*YOUR INSTRUCTIONS*: Find the line containing "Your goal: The" in the listing below; reproduce it and every line after, exactly. Skip pictures.

DATASET EXCERPT below:

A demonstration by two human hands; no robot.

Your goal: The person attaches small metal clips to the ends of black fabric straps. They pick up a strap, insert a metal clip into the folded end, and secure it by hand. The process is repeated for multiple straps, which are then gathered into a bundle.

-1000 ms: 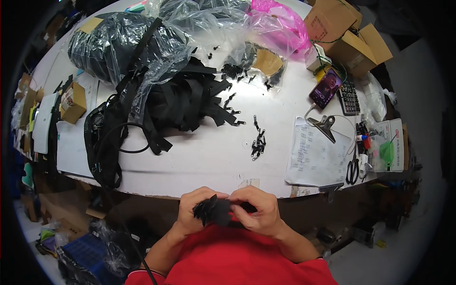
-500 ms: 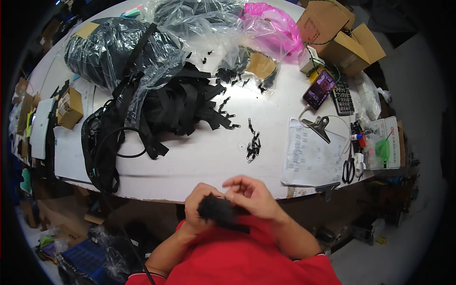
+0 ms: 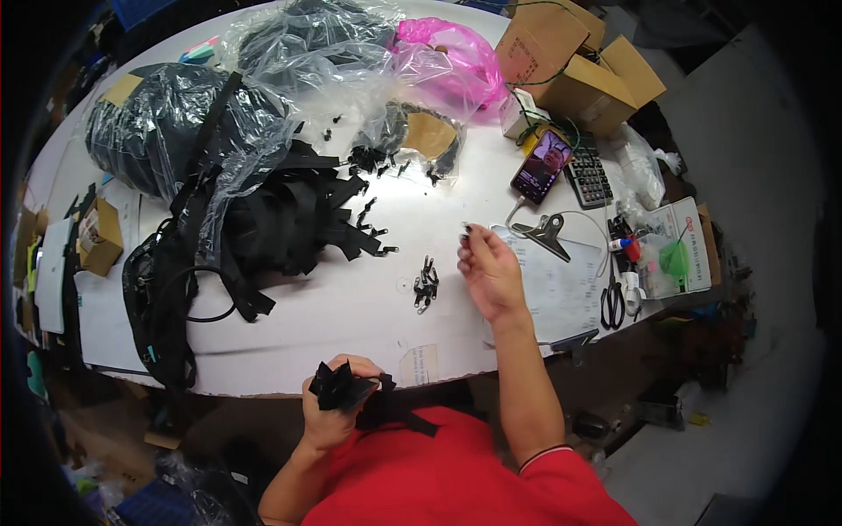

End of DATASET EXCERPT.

*SOLUTION TO THIS EXERCISE*:
Your goal: The person attaches small metal clips to the ends of black fabric straps. They pick up a strap, insert a metal clip into the folded end, and secure it by hand. The process is repeated for multiple straps, which are then gathered into a bundle.

-1000 ms: 
-500 ms: 
+0 ms: 

That completes the answer, and no more is expected.